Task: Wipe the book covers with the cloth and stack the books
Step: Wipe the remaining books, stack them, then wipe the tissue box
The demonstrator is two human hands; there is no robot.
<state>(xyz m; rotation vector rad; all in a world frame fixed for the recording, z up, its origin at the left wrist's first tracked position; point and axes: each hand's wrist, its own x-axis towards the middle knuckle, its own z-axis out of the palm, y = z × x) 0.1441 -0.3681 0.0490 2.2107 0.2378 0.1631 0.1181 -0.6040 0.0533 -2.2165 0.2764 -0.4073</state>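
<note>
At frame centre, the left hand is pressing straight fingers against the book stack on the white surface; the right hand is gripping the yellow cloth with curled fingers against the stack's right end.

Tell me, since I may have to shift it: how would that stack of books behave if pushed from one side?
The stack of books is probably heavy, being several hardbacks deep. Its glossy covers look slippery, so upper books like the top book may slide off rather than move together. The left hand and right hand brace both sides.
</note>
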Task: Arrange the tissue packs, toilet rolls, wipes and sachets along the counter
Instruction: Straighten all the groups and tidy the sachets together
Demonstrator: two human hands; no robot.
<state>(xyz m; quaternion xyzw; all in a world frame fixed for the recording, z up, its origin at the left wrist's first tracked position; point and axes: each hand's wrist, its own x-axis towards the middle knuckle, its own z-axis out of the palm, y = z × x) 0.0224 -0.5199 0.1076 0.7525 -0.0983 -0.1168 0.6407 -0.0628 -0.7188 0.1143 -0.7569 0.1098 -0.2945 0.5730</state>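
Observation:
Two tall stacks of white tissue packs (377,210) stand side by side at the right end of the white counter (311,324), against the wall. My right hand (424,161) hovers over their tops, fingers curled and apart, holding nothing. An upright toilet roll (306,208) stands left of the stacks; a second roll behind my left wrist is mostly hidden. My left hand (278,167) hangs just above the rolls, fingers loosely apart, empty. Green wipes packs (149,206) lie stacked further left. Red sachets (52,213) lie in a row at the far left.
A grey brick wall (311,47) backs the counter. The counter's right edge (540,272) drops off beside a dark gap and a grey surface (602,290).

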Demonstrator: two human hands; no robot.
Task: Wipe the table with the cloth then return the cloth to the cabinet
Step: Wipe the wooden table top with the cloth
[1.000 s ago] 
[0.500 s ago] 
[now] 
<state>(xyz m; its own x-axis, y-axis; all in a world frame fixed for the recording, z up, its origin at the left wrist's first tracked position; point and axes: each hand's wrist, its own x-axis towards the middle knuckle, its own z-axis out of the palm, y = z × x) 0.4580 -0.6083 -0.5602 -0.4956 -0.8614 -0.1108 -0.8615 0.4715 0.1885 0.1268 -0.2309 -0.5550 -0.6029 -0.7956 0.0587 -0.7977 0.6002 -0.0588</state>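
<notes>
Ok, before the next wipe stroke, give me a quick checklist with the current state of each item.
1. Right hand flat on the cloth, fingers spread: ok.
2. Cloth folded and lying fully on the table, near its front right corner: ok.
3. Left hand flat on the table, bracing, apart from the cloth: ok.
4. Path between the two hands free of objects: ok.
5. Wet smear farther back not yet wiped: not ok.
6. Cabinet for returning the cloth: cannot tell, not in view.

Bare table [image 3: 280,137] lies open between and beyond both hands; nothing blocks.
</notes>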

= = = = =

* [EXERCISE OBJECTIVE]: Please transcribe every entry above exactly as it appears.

* [EXERCISE RESULT]:
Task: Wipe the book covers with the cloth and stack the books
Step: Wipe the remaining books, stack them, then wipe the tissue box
The demonstrator is two human hands; there is no robot.
<state>(xyz m; rotation vector rad; all in a world frame fixed for the recording, z up, its origin at the left wrist's first tracked position; point and axes: each hand's wrist, its own x-axis towards the middle knuckle, its own z-axis out of the palm, y = z × x) 0.1441 -0.3681 0.0490 2.2107 0.2378 0.1631 0.1181 -0.6040 0.0533 -2.2165 0.2764 -0.4073</state>
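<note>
At frame centre, the left hand is pressing straight fingers against the book stack on the white surface; the right hand is gripping the yellow cloth with curled fingers against the stack's right end.

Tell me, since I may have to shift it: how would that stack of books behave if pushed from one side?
The stack of books is probably heavy, being several hardbacks deep. Its glossy covers look slippery, so upper books like the top book may slide off rather than move together. The left hand and right hand brace both sides.
</note>
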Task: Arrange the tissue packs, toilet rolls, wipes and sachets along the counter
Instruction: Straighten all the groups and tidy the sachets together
Demonstrator: two human hands; no robot.
<state>(xyz m; quaternion xyzw; all in a world frame fixed for the recording, z up, its origin at the left wrist's first tracked position; point and axes: each hand's wrist, its own x-axis towards the middle knuckle, its own z-axis out of the palm, y = z × x) 0.0224 -0.5199 0.1076 0.7525 -0.0983 -0.1168 0.6407 -0.0628 -0.7188 0.1143 -0.7569 0.1098 -0.2945 0.5730</state>
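Observation:
Two tall stacks of white tissue packs (377,210) stand side by side at the right end of the white counter (311,324), against the wall. My right hand (424,161) hovers over their tops, fingers curled and apart, holding nothing. An upright toilet roll (306,208) stands left of the stacks; a second roll behind my left wrist is mostly hidden. My left hand (278,167) hangs just above the rolls, fingers loosely apart, empty. Green wipes packs (149,206) lie stacked further left. Red sachets (52,213) lie in a row at the far left.
A grey brick wall (311,47) backs the counter. The counter's right edge (540,272) drops off beside a dark gap and a grey surface (602,290).
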
Demonstrator: two human hands; no robot.
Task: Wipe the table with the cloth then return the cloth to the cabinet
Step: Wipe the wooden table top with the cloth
[1.000 s ago] 
[0.500 s ago] 
[now] 
<state>(xyz m; its own x-axis, y-axis; all in a world frame fixed for the recording, z up, its origin at the left wrist's first tracked position; point and axes: each hand's wrist, its own x-axis towards the middle knuckle, its own z-axis out of the palm, y = z × x) 0.4580 -0.6083 -0.5602 -0.4956 -0.8614 -0.1108 -0.8615 0.4715 0.1885 0.1268 -0.2309 -0.5550 -0.6029 -0.7956 0.0587 -0.7977 0.6002 -0.0588</state>
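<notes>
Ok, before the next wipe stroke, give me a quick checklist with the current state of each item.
1. Right hand flat on the cloth, fingers spread: ok.
2. Cloth folded and lying fully on the table, near its front right corner: ok.
3. Left hand flat on the table, bracing, apart from the cloth: ok.
4. Path between the two hands free of objects: ok.
5. Wet smear farther back not yet wiped: not ok.
6. Cabinet for returning the cloth: cannot tell, not in view.

Bare table [image 3: 280,137] lies open between and beyond both hands; nothing blocks.
</notes>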

What the exercise asked for has been given in full.